For when faith obeys (whether operative of itself or by receiving the work of the Spirit), it nevertheless obeys the Law of God. That is, the "obedience of faith" coincides precisely with the traditional 3rd Use of the Law in Reformed thought.

And the recent work by Wright, for example, suggests that Judaism thought of the Law in "Covenantal Nomism" kinds of ways. That is: they appeared to have understood that one "gets into" the covenant by grace, but then "stayed in" by keeping the Law.

So it might well be the case that Paul is not arguing narrowly against "meritorious works" merely, but against any kind of works of the Law being effective for justification -- including covenantal nomism.

If so, then Shepherd has carved out a niche for himself by anachronistically reading Paul.

(2) It is interesting that there is a time-gap between Gen. 15 and Gen. 21. I think it is non-negotiable that any treatment of Paul and James together on the subject of Abraham must treat with this time gap. Here's my attempt.
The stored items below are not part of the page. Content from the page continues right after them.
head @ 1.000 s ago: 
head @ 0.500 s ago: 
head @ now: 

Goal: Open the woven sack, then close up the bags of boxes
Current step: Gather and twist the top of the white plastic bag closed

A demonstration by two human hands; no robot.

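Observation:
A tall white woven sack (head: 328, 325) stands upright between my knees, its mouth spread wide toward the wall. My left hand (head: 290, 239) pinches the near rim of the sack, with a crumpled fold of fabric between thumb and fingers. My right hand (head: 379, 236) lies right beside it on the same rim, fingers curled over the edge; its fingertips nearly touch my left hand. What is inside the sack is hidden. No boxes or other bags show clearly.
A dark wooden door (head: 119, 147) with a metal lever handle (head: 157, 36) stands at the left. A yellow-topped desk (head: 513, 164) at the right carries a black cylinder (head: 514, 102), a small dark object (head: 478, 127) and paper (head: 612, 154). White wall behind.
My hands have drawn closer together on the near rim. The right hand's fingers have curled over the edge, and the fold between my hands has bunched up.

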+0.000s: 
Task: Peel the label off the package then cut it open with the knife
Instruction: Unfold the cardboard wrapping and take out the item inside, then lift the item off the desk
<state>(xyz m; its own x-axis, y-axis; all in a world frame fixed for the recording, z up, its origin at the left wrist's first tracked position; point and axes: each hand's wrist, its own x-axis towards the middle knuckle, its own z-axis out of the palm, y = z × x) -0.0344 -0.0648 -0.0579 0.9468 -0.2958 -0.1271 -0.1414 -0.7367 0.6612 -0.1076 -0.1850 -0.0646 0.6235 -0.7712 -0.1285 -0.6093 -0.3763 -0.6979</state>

(3) Because the black-box model and Shepherd's "operative faith" look the same on the outside, it is not necessarily the case that each instance in Scripture where faith is described as "operative" in some way, can count as evidence for or against one model or the other.

That is: Some of the passages Shepherd appeals to in defense of "operative faith" in The Grace of Justification are equally at home in the black-box model.

Thoughts?

JRC

A. M. said...

Jeff, I've not abandoned our discussion. I've discovered some gaps in my thinking that I've been working through. I shall return!